_WORK INSTRUCTION:_ Looking at the listing below, retype exactly the lines starting at the one containing "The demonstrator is" and ending at the one containing "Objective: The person", both included, and nothing else.

_DATA SHOWN:_
■ ■ ■ ■ ■ ■ ■
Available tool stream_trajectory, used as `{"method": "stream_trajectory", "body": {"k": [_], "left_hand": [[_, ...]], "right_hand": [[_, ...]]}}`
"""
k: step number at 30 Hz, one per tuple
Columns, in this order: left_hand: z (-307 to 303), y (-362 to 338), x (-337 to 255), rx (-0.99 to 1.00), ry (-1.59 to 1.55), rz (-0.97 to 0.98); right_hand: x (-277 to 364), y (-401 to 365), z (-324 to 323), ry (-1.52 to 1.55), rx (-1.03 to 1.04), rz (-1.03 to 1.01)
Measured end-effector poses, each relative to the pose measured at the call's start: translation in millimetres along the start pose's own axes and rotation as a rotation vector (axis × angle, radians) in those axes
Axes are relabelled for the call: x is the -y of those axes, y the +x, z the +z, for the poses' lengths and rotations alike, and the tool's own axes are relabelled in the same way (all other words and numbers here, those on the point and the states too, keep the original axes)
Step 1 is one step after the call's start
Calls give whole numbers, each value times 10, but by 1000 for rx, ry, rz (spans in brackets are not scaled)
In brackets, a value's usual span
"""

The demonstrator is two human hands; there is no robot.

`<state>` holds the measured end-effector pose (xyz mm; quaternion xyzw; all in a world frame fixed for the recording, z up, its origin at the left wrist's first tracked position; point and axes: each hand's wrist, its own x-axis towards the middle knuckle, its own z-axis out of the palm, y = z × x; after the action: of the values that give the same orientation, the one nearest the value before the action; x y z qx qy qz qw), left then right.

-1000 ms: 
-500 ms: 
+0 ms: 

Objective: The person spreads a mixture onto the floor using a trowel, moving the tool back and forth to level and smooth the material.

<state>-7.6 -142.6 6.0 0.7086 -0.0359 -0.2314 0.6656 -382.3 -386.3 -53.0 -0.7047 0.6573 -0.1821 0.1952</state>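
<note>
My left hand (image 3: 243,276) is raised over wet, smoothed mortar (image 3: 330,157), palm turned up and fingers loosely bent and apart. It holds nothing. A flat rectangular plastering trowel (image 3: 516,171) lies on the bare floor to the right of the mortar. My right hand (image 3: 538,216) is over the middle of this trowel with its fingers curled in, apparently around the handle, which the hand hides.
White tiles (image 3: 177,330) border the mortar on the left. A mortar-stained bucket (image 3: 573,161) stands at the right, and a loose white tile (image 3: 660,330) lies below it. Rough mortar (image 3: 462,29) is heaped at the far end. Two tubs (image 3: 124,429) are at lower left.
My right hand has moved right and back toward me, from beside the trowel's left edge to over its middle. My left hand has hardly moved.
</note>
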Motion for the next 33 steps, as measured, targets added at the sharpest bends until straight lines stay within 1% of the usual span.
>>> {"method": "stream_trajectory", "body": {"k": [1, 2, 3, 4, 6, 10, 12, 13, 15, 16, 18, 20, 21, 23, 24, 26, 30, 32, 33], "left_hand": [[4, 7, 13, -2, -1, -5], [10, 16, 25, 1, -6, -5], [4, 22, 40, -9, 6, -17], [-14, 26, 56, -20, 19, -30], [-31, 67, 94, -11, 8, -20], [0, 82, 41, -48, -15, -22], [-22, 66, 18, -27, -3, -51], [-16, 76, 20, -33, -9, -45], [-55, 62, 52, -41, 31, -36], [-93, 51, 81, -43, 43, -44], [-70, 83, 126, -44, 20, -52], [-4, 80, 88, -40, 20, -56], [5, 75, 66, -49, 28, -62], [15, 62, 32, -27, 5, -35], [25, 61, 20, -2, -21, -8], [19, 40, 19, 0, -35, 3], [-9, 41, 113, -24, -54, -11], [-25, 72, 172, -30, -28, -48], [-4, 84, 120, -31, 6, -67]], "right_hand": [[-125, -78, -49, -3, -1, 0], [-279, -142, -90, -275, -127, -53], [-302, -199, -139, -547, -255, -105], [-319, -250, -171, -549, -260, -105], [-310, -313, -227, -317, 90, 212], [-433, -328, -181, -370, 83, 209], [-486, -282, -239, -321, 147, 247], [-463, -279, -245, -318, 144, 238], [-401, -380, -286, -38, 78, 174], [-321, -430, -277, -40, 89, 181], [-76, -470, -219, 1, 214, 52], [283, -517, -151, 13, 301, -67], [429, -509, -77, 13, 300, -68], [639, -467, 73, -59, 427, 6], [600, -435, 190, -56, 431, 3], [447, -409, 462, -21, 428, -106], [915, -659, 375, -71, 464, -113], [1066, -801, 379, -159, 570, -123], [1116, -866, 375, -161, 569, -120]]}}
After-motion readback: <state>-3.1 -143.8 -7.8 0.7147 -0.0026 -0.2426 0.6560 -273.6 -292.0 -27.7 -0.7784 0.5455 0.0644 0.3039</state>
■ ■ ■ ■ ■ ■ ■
_FINISHED TASK:_
The demonstrator is two human hands; there is no robot.

`<state>` holds the measured end-effector pose (xyz mm; quaternion xyzw; all in a world frame fixed for the recording, z up, its origin at the left wrist's first tracked position; point and axes: each hand's wrist, its own x-axis towards the middle knuckle, its own z-axis out of the palm, y = z × x; after the action: of the values that give the same orientation, the one nearest the value before the action; x y z qx qy qz qw), left then right.

-1000 ms: 
-500 ms: 
+0 ms: 

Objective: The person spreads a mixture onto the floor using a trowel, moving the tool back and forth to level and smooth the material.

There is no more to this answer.